Try it
What is needed here is an exact repetition of the records below, beginning at the line that has "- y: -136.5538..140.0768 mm" and stopping after the line that has "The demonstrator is".

Extracted records:
*** Block opens ***
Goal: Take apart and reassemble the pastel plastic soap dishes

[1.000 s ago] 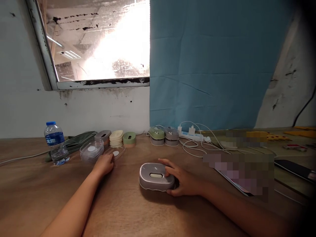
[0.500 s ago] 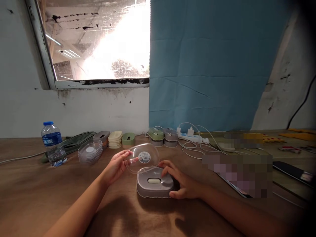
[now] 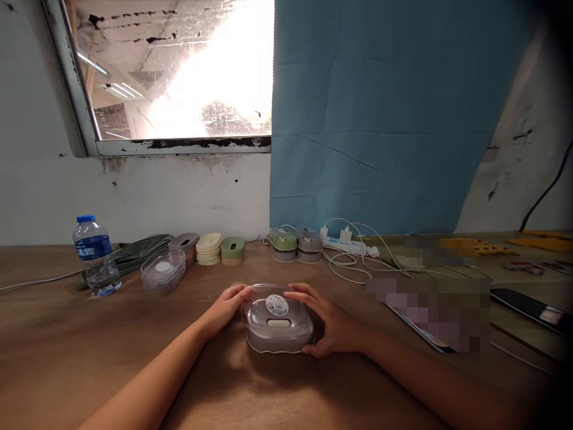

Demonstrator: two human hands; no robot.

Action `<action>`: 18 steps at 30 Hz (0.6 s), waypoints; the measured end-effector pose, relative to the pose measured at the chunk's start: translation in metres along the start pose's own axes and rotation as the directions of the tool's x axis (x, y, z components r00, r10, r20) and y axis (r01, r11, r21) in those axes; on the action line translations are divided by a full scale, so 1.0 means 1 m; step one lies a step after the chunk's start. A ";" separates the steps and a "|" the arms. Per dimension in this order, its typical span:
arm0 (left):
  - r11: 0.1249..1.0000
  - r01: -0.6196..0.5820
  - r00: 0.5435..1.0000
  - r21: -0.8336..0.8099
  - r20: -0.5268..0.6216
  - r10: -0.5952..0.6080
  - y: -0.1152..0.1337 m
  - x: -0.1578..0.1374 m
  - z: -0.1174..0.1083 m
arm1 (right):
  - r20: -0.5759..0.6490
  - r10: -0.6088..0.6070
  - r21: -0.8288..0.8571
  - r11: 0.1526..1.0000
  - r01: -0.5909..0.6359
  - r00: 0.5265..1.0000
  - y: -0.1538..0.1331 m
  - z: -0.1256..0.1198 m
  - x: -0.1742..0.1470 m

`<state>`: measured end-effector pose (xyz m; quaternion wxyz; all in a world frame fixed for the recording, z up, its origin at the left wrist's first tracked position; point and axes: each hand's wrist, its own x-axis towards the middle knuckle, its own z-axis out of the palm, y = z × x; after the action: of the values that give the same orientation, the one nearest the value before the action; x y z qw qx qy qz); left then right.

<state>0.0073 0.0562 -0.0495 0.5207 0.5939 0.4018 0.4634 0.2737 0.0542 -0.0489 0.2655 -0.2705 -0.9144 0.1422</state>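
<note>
At the lower middle of the frame, a grey box (image 3: 278,334) is sitting on the wooden surface (image 3: 89,358), a clear lid (image 3: 276,310) lying over it; the left hand (image 3: 228,307) and right hand (image 3: 333,325) are both grasping the lid's edges with their fingers.

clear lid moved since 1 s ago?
Yes. The clear lid went right, away from the stack of clear lids, and now sits on the grey box between left hand and right hand.
</note>
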 end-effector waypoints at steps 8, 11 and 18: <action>0.950 -0.083 0.974 0.301 0.228 0.012 0.006 -0.005 -0.011 | 0.048 0.025 0.039 0.999 -0.027 0.999 0.001 -0.006 0.001; 0.937 -0.125 0.958 0.327 0.285 0.029 0.009 -0.010 -0.013 | 0.071 0.020 0.069 0.997 -0.025 0.997 0.002 -0.008 0.002; 0.942 -0.138 0.969 0.305 0.238 0.065 0.006 -0.009 -0.010 | 0.094 -0.017 0.034 0.999 0.014 0.995 0.004 -0.009 0.002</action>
<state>-0.0048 0.0489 -0.0447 0.4351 0.7389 0.3784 0.3486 0.2796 0.0595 -0.0423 0.2279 -0.2521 -0.9253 0.1681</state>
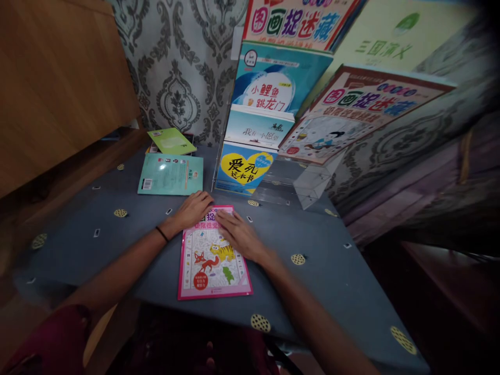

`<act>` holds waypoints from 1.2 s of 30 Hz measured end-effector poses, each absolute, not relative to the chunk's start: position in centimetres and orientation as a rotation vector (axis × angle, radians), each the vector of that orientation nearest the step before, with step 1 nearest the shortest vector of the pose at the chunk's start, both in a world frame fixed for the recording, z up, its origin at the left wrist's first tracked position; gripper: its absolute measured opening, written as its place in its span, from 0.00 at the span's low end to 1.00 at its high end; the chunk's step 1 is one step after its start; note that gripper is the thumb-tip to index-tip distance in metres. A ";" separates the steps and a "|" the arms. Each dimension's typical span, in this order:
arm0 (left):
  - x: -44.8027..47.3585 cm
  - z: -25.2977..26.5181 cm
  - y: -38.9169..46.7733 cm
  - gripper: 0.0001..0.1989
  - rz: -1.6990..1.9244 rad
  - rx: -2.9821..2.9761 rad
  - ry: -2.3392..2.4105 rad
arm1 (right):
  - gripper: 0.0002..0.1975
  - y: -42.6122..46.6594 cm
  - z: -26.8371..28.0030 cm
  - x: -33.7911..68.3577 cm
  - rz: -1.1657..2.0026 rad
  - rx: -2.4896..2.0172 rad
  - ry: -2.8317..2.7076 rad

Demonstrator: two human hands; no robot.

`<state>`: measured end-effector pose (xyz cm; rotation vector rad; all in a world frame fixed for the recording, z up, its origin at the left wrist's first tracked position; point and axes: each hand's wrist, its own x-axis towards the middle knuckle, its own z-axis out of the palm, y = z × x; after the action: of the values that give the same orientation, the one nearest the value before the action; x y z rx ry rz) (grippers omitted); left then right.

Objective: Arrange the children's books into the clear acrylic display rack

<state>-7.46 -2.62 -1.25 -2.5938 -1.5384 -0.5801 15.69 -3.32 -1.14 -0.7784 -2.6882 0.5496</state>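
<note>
A pink-bordered picture book with a fox and a yellow striped cat on its cover lies flat on the table. Over its upper left corner rests my left hand, fingers stretched out. My right hand lies along the upper right of the cover, its fingers extended and flat. Neither hand grips anything. Together they cover part of the coloured title at the top.
Behind the book a clear display rack holds several books, among them a blue one with a yellow heart. A teal book and a green book lie left on the grey tablecloth. Patterned wallpaper stands behind.
</note>
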 end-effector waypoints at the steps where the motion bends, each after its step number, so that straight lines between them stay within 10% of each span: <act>1: -7.4 -1.1 -2.7 0.11 -0.560 -2.587 -1.538 | 0.23 -2.8 -1.4 16.0 0.577 -0.804 -2.653; 19: -4.3 -0.3 -7.4 0.28 -0.225 -2.908 -1.217 | 0.36 -0.7 -1.7 17.0 1.102 -0.801 -2.216; 36: -1.3 1.3 -14.1 0.22 -0.267 -3.351 -0.726 | 0.36 -1.0 -1.3 16.7 1.048 -0.798 -2.217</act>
<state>-1.31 -14.09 1.34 -3.3508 -0.7261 -0.2671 16.75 -1.01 -1.33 -0.7985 -2.2174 1.0476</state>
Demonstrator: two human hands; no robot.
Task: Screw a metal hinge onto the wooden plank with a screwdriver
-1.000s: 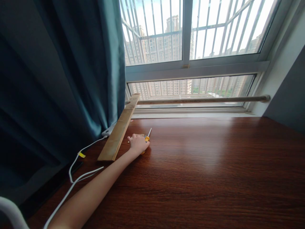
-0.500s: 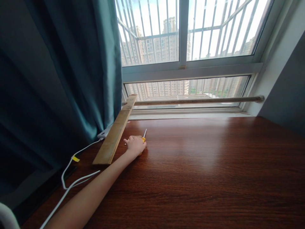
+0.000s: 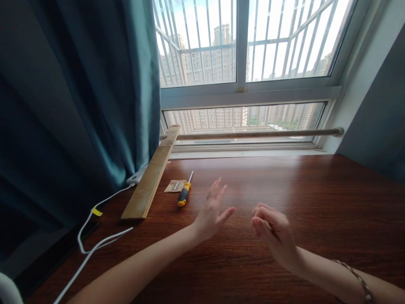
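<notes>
A wooden table [image 3: 284,194] fills the lower half of the frame, running back to the window [image 3: 243,63] across the upper middle. A curtain [image 3: 79,93] hangs over the upper left. A wooden slat [image 3: 150,177] lies at the table's left, leaning back against a rod [image 3: 253,134] that runs along the window's foot. Just right of the slat lies a small packet [image 3: 175,185], and right beside that a screwdriver [image 3: 184,195]. A cable [image 3: 95,236] trails across the lower left. The left hand [image 3: 212,213] and right hand [image 3: 274,236] hover above the table at lower centre, apart, right of the screwdriver.
</notes>
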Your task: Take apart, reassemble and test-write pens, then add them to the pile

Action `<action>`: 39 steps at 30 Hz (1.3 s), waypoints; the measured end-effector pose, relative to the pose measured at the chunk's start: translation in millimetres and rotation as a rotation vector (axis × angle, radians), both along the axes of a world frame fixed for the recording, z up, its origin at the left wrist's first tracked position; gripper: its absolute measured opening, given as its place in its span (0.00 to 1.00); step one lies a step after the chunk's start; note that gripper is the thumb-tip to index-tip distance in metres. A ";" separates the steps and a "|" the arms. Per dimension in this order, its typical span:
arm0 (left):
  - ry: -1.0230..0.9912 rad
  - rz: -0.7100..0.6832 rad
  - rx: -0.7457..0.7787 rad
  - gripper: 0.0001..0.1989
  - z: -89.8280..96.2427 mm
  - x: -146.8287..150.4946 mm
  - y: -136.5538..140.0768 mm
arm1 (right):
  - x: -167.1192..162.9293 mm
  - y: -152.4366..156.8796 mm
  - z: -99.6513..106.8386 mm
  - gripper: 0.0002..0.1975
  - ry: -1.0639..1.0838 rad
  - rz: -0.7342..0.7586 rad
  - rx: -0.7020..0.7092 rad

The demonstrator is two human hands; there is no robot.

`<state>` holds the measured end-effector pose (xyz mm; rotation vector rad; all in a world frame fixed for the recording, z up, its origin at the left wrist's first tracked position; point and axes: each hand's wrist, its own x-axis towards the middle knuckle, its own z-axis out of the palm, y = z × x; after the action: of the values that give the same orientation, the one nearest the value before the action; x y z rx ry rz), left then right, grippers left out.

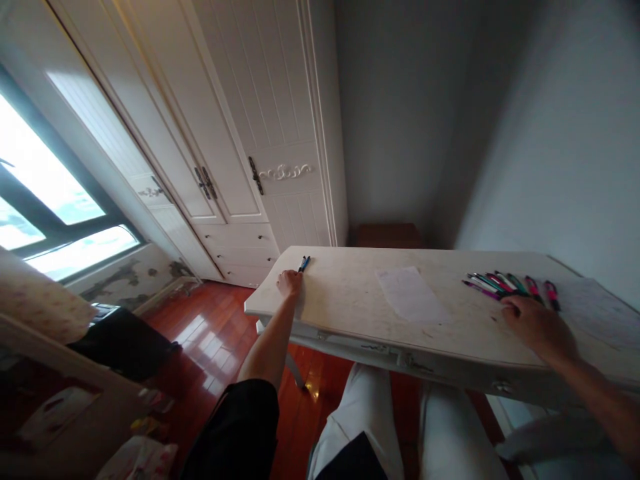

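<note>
My left hand [290, 283] rests on the left end of the white desk, its fingers closed around the near end of a blue pen [306, 262]. A second, dark-and-white pen seems to lie close against it. At the right side of the desk, my right hand [537, 327] reaches to a fanned group of pens [495, 283], purple, green, black and pink. Its fingers are curled at the near ends of these pens, and what they pinch is hidden. Two pink-and-black pens [552, 295] lie just right of the group.
A sheet of paper [411, 293] lies mid-desk, and another sheet [600, 310] is at the right end. The white desk [345, 287] has drawers along its front, above my legs. A white wardrobe [280, 120] stands behind on the left; a black box [125, 347] sits on the floor.
</note>
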<state>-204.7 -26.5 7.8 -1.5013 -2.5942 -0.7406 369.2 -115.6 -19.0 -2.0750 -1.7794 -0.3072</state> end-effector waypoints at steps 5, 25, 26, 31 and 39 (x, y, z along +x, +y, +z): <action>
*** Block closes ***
Written solution
  - y: -136.5538..140.0768 mm
arm1 (right):
  - x: -167.1192..162.9293 mm
  - y: -152.4366..156.8796 mm
  - z: -99.6513..106.8386 mm
  - gripper: 0.0002..0.1975
  - ry: -1.0639..1.0838 rad
  - rz: -0.7342..0.7586 rad
  - rx: -0.7020..0.7092 rad

The demonstrator is two human hands; there is no robot.

The exercise is done, with nothing more to add.